Тот засмеялся: «Я же спрашивал несколько раз, когда вы наших детей в учение взяли — чем помочь надо? Вы сказали — ничего не надо. Кормите, учите и даже одеваете. И нам выгоды не надо. Прислать Иргиза? Он хоть и не ваши лекари, но спину посмотреть может». От помощи Иргиза Захар отказался, пусть с Егором жрут свои поганки, лучше дотерпит до прихода традиционной медицины…
Ксюха пришла утром в учебный корпус в расстроенных чувствах, и не только. Маня, заметив непорядок — увлекла её за собой в пустой класс: «Пойдемте, Ксения Борисовна, посоветоваться надо!» Та вяло отбивалась, не понимая что племяшке от неё надо. В классе, закрывшись — Маня вручила ей зеркальце:
— На, смотри! Ты чего растрёпанная такая пришла, Ксюша? Садись, расчешу. — Достала расческу и стала причесывать послушно усевшуюся тетку.
— Есть кому по утрам трепать! Опаздывала, проглядела! — Смутилась Ксюха. — Вся деревня уже в курсе про Егора, Мань?

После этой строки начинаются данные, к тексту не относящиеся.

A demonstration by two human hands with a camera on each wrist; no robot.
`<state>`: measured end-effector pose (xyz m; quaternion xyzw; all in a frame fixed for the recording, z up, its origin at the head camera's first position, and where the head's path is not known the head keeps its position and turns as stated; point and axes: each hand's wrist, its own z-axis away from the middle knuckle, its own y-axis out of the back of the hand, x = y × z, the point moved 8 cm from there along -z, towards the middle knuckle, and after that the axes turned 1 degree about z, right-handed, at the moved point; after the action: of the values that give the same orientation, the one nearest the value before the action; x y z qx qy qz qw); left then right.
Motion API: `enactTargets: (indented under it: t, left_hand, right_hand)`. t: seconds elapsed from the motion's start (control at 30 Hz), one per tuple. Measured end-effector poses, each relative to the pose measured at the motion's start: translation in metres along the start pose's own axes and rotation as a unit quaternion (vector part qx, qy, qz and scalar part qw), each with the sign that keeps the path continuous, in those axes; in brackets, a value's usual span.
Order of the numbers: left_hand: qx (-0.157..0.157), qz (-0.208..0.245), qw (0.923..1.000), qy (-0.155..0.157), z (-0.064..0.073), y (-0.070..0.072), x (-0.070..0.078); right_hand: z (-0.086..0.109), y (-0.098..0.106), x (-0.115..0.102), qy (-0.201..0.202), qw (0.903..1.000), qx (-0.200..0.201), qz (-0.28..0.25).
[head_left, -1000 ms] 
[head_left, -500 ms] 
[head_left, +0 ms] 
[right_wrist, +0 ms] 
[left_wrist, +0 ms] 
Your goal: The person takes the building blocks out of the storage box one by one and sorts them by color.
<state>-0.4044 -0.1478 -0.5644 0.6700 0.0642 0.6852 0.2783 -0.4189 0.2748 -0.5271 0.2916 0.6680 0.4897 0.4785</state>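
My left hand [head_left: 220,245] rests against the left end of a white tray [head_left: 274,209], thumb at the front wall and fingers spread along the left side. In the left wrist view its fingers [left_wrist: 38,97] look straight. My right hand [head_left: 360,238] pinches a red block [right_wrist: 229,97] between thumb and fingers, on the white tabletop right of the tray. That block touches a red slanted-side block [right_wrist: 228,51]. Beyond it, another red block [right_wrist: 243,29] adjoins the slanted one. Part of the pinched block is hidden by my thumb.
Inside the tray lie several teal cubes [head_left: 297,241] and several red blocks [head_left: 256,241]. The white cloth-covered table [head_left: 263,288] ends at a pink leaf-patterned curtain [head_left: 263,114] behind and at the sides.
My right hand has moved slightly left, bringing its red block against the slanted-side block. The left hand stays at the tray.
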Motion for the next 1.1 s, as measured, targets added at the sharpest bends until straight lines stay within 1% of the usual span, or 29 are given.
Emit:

— А то! — С гордостью воскликнула Маня. — Айрат то только одного застрелил, а наш двоих насмерть! И одного в ногу! Лечим сейчас, выживет. Прикинь какой дикий он, Ксюх! Анатолий Александрович сказал, что этому упырю, раз они на наших кидались, рану будем чистить без премедикации, только с местной анестезией, привязали чтоб не дергался. Я шприц приготовила с лидокаином, подхожу к нему. А он как затрясется! Завыл и обосрался, вот умора!
— Маня!!! — Укоризненно начала Ксюша и не выдержав, засмеялась тоже. — Весело там у вас, посмотрю. И что дальше, как оперировали?
— А вот так! — Маня, вспомнив детали операции поджала губы и излишне резко дернула расческу, Ксюша ойкнула. — Тихо, Ксюх, прости, я нечаянно! — Чмокнула её в голову и погладив, принялась аккуратно расчесывать дальше и рассказывать. — А дальше нам его мыть пришлось. Ничего, я ему перевязки буду делать, на всю жизнь медицину запомнит!
— Какая ты, Маня! — Прониклась тетка. — Парни то за тобой так и бегают, никого не выбрала?
— Да ну их, Ксюша, — фыркнула Маня, — из кого там выбирать, лошары одни малолетние!
— Ахахах, Маня! Там же и постарше тебя есть, смотри, довыбираешься, останешься на бобах. Принцев в округе не наблюдается, а они вон как вокруг тебя хороводы водят.
— Да нужны мне эти принцы вшивые, — улыбнулась Маня, — я может, как ты хочу, урвать себе безработного наркомана в ремиссии!
Обе так покатились со смеху, что в дверь забарабанила обеспокоенная общественность. Маня, критично осмотрев получившуюся прическу, признала: «Сойдет для сельской местности, красавишна! Пошли, пока дверь не высадили».
А на перемене школота бурно обсуждала случившиеся побоище, восхищаясь отвагой Айрата и Егора. Рашид хвалился:
— Я ведь к Егору запросто придти могу, вон и Маня соврать не даст, мировой мужик! А лютый какой! Двоих: «бах, бах» и нету! А третий до сих пор под себя ходит от страха!
— И ничо он не лютый! — Встала на защиту дядька Маня. — Вот батя у меня лютый, а Егор у нас добрый так то! Не полезли бы сами и не пристрелил!
— Да-да! — Решил поддержать обожаемую Маню Фанис. — Егор добрый! Мы с батей два года назад к нему гусей ходили резать, помогали. Так он так их жалел! Раза три в сарай бегал, кашлял там, сморкался и ходил потом с красными глазами весь день! Хотя чо их жалеть, гусей то…
— Ну вы и дебилы малолетние! — Поставила всем и сразу диагноз возмущенная до глубины души недалекостью сверстников Маня. — Чего столпились, на урок пошли!